Only the lines below from the one that holds "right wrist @" through the one that holds "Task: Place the" should appear in the answer, copied exactly, end lines included and pictures omitted.

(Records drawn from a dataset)
------------------------------
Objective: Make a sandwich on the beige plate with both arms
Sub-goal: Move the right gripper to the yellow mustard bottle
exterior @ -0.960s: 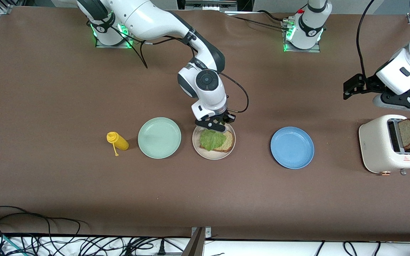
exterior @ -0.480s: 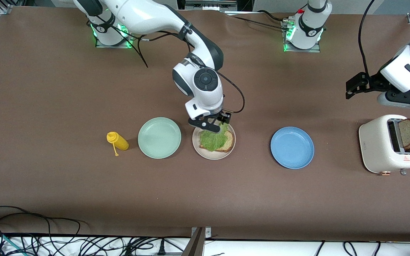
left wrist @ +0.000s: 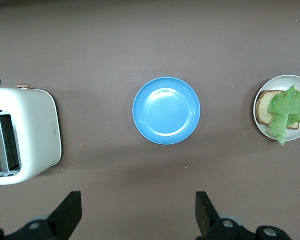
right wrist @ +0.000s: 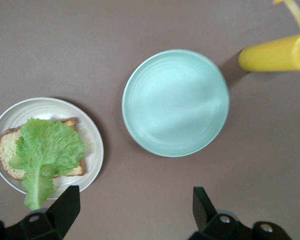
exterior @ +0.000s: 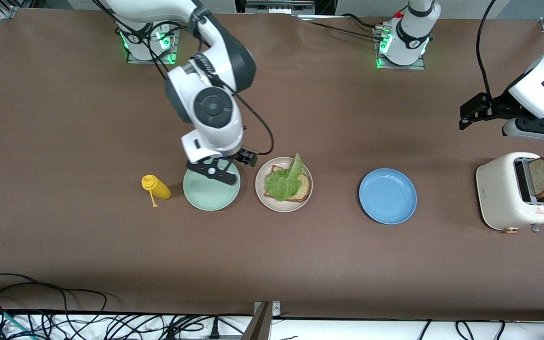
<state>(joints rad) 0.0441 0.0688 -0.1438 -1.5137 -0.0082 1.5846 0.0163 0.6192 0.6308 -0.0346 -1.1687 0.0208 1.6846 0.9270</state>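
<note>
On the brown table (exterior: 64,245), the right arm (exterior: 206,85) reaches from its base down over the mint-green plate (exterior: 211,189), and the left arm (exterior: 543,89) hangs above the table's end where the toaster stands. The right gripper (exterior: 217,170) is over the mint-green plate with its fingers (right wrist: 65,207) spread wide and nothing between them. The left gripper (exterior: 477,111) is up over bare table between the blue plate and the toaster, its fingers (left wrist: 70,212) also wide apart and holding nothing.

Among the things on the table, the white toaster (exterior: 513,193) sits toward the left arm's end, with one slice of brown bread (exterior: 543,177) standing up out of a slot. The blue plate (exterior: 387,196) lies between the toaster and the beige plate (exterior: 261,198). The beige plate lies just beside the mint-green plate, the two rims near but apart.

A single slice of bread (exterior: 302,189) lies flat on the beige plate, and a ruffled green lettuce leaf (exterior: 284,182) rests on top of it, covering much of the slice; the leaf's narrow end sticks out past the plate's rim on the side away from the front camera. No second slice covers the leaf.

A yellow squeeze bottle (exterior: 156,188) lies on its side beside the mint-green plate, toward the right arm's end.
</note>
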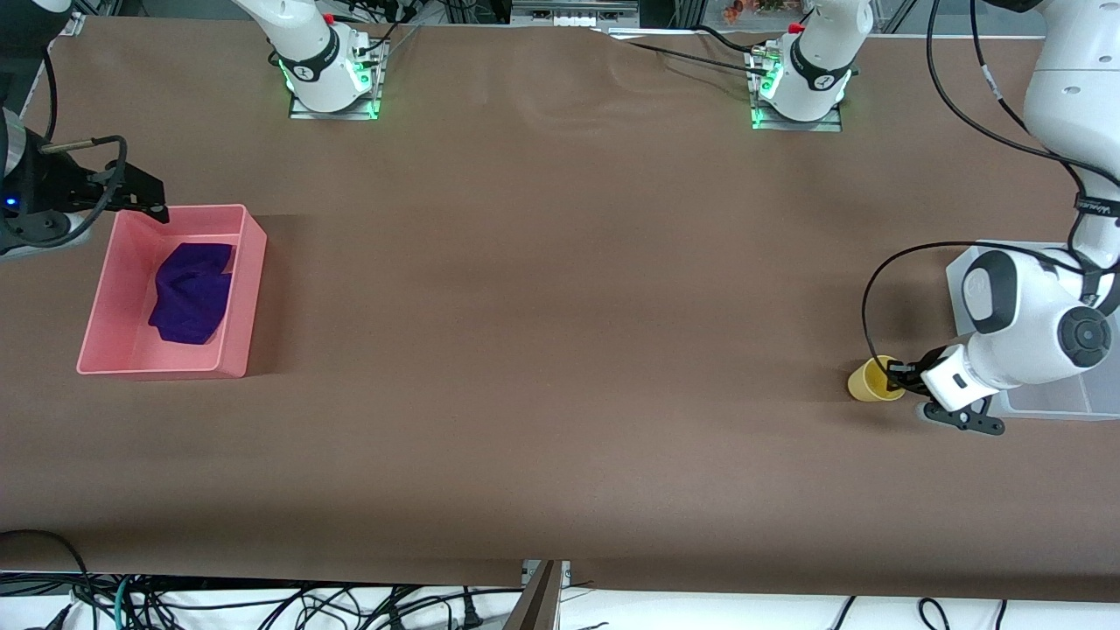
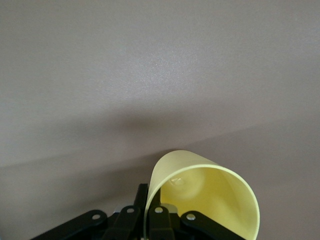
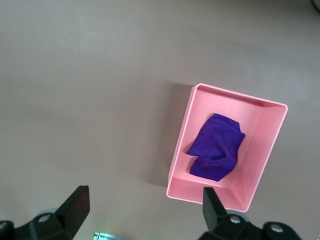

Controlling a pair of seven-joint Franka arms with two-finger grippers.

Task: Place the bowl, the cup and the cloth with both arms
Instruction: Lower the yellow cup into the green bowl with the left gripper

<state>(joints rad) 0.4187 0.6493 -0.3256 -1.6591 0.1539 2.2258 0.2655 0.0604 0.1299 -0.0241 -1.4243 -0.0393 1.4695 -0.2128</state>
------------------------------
REPLY TO THE EXERCISE »
right wrist @ +0.000s: 
exterior @ +0.000s: 
<state>(joints rad) 0.0441 0.0688 -0.1438 -1.5137 -0.0082 1.5846 0.0163 0.6192 0.6308 -0.0346 -1.1687 0.0208 1.6846 0.9270</state>
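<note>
On the brown table (exterior: 64,245), the right arm (exterior: 206,85) reaches from its base down over the mint-green plate (exterior: 211,189), and the left arm (exterior: 543,89) hangs above the table's end where the toaster stands. The right gripper (exterior: 217,170) is over the mint-green plate with its fingers (right wrist: 65,207) spread wide and nothing between them. The left gripper (exterior: 477,111) is up over bare table between the blue plate and the toaster, its fingers (left wrist: 70,212) also wide apart and holding nothing.

Among the things on the table, the white toaster (exterior: 513,193) sits toward the left arm's end, with one slice of brown bread (exterior: 543,177) standing up out of a slot. The blue plate (exterior: 387,196) lies between the toaster and the beige plate (exterior: 261,198). The beige plate lies just beside the mint-green plate, the two rims near but apart.

A single slice of bread (exterior: 302,189) lies flat on the beige plate, and a ruffled green lettuce leaf (exterior: 284,182) rests on top of it, covering much of the slice; the leaf's narrow end sticks out past the plate's rim on the side away from the front camera. No second slice covers the leaf.

A yellow squeeze bottle (exterior: 156,188) lies on its side beside the mint-green plate, toward the right arm's end.
</note>
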
Controlling a pair of seven-joint Franka arms with two-finger grippers.

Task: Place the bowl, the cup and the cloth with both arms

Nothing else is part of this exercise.